[Records excerpted from a collection]
────────────────────

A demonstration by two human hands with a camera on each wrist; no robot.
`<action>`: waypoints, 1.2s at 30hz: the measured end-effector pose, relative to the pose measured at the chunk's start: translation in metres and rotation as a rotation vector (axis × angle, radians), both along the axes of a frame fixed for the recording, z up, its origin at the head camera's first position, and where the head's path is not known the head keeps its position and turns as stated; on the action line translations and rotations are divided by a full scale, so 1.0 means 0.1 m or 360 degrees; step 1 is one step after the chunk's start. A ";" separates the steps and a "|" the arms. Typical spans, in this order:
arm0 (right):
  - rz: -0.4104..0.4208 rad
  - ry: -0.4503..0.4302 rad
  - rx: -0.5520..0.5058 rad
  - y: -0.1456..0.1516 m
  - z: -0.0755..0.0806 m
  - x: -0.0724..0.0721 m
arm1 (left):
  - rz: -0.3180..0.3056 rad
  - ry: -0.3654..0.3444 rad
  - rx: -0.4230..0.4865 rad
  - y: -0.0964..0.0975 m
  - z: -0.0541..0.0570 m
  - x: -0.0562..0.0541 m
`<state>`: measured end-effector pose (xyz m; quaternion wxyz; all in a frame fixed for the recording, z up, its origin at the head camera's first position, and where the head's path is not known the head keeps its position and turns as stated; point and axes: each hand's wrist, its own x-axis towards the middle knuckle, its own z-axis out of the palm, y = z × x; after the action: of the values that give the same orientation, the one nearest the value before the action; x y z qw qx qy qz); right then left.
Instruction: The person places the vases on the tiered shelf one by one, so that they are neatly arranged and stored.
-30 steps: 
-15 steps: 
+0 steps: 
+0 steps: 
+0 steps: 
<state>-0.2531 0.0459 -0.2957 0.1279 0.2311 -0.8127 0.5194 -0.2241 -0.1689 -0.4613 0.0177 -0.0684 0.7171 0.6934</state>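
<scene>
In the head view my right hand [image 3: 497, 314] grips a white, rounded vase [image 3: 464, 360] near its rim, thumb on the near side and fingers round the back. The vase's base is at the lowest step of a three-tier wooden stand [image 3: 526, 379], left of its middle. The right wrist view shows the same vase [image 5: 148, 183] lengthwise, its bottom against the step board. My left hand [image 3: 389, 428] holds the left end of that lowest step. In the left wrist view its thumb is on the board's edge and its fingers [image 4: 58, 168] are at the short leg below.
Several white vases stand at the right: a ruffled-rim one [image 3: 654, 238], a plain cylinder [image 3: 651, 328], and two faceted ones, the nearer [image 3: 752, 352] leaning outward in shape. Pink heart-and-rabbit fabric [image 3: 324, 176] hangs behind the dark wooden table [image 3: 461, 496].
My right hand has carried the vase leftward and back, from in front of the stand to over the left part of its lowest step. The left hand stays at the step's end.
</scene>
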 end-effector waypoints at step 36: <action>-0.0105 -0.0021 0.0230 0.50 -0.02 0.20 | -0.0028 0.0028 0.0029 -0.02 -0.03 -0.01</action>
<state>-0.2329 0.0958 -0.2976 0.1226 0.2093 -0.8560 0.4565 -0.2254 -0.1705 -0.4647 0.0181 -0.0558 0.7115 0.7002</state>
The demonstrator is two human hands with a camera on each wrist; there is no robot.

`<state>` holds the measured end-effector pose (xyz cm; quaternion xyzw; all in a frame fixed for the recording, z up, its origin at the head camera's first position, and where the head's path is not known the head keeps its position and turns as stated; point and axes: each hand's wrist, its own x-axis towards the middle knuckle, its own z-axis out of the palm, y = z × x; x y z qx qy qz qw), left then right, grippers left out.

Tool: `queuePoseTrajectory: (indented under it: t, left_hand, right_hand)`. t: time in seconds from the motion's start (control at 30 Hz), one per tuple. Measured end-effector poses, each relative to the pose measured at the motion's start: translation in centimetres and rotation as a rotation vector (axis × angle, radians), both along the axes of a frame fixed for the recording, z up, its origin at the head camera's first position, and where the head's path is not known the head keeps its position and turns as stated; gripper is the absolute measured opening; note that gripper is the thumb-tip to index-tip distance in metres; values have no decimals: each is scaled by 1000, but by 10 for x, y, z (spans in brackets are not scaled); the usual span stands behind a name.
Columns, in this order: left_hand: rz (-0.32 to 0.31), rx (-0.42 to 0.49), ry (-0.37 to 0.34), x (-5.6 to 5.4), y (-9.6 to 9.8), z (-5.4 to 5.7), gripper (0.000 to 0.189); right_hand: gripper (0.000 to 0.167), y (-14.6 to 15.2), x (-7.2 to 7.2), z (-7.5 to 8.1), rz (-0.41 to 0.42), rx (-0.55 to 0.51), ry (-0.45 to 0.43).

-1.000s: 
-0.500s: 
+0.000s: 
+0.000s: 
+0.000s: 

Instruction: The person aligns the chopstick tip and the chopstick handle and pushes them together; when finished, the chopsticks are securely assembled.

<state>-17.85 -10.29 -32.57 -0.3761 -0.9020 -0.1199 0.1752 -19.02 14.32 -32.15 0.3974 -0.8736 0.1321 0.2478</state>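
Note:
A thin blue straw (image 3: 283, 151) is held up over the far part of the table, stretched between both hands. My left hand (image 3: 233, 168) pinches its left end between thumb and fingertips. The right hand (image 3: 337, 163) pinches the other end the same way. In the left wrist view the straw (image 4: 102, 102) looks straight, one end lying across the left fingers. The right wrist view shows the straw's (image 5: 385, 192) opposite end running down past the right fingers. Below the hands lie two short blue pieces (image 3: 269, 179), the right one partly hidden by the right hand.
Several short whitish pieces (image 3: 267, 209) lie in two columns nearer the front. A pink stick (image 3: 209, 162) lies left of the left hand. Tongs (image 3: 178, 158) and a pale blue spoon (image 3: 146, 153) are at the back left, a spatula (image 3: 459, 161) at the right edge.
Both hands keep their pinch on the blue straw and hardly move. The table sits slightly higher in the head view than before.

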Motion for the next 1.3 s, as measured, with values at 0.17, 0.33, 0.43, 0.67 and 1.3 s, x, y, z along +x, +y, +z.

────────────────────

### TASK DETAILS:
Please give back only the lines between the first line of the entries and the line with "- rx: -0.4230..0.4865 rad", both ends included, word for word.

### OUTPUT BELOW:
A demonstration by two human hands with a camera on each wrist; no robot.
`<action>`: waypoints, 1.2s at 30hz: the measured end-effector pose, relative to the pose measured at the chunk's start: translation in metres and rotation as a rotation vector (axis × angle, radians), both along the axes of a frame fixed for the recording, z up, its origin at the head camera's first position, and where the head's path is not known the head keeps its position and turns as stated; on the action line translations and rotations are divided by a full scale, so 1.0 means 0.1 m or 360 degrees; step 1 is one step after the chunk's start. A ";" separates the steps and a "|" the arms. Typical spans, in this order:
arm0 (right):
  - rz: -0.4104..0.4208 rad
  - ry: -0.4503..0.4302 rad
  - rx: -0.5520..0.5058 rad
  - y: -0.1456..0.1516 m
  - z: -0.0755..0.0806 m
  - x: -0.0724..0.0721 m
arm1 (left):
  - rz: -0.3180..0.3056 rad
  - ry: -0.3654..0.3444 rad
  - rx: -0.4230..0.4865 rad

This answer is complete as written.